P.S. Kupowalem dzisiaj uszczelke pod glowice do opla, przede mna byl klient ktory sie zapytal czy przypadkiem nie maja z uzywanych czesci uszczelke pod glowice, wyobraz sobie reakcje klientow stojacych obok oraz mocna asretywnosc sprzedawcy, ja poprostu musialem wyjsc zeby sie nie udusic :mrgreen:

lamer - 07-10-2009, 12:21

No i nadal nic pewnego nie wiadomo :cry:
Nie było widać śladów nieszczelności na uszczelce. Głowica sprawdzona na szczelność - jest OK. Będzie więc splanowana (miała wżery) i założona do bloku. Pozostaje się modlić się by to załatwiło sprawę... Jak sądzicie?

jazy1 - 07-10-2009, 14:02

Tak.
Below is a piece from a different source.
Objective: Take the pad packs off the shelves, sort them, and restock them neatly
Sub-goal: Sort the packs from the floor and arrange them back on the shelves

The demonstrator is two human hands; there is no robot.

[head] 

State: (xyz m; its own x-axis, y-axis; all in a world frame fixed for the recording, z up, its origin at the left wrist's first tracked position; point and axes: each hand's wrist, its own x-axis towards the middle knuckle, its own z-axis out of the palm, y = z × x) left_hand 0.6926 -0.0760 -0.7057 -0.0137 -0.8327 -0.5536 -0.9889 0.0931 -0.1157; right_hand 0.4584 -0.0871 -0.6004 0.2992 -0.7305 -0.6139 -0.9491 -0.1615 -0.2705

Modlitwa załatwi sprawę :P
cns80 - 07-10-2009, 14:09

A jak termostat i pompa wody ?
lamer - 07-10-2009, 14:44

cns80 napisał/a:
A jak termostat i pompa wody ?

Pisałem już wcześniej, że termostat wstawiony nowy ale i tak biorąc pod uwagę objawy to ani pompa ani termostat nie mogą być przyczyną wytwarzania się wysokiego ciśnienia w układzie chłodzenia na zimnym silniku... Gdyby chodziło o "gotowanie się" płynu po nagrzaniu samochodu to oczywiście przyczyną może być pompa, termostat, chłodnica albo choćby zagięty wąż. Ale w takim przypadku nie ma szans przejechać 200km autostradą.

jacek11 - 07-10-2009, 16:33

Zobaczysz,że po założeniu nowej uszczelki,będzie dobrze :)
Anonymous - 07-10-2009, 22:42

dobrze bedą napompowane waze układu chłodzenia. Sukaj pekniec głowicy. Silniki disla nie lubia przegrzania i najczesciej takie zdarzenie konczy sie wymiana głowicy.
lamer - 08-10-2009, 07:43

Vlad napisał/a:
dobrze bedą napompowane waze układu chłodzenia. Sukaj pekniec głowicy. Silniki disla nie lubia przegrzania i najczesciej takie zdarzenie konczy sie wymiana głowicy.

Sorry ale co właściwie chciałeś napisać? Pierwszej części nie rozumiem zupełnie... A co do pęknięć głowicy to przecież dopiero co napisałem, że przeszła pozytywnie test ciśnieniowy.

cns80 - 08-10-2009, 07:59

A czy ktoś sprawdzał czy wszystkie kanały w głowicy są drożne ? Może coś się zapchało jakimś syfem lub jakiemuś mechanikowi coś wpadło.
lamer - 08-10-2009, 10:00

Zapoznałeś się z objawami? Uważasz, że niedrożność układu chłodzenia może spowodować wytwarzanie się wysokiego ciśnienia zaraz po odpaleniu silnika? Ja uważam, że nie...
Poza tym skoro głowica trafiła do specjalistycznego warsztatu zajmującego się takimi sprawami to chyba wiedzą co sprawdzić?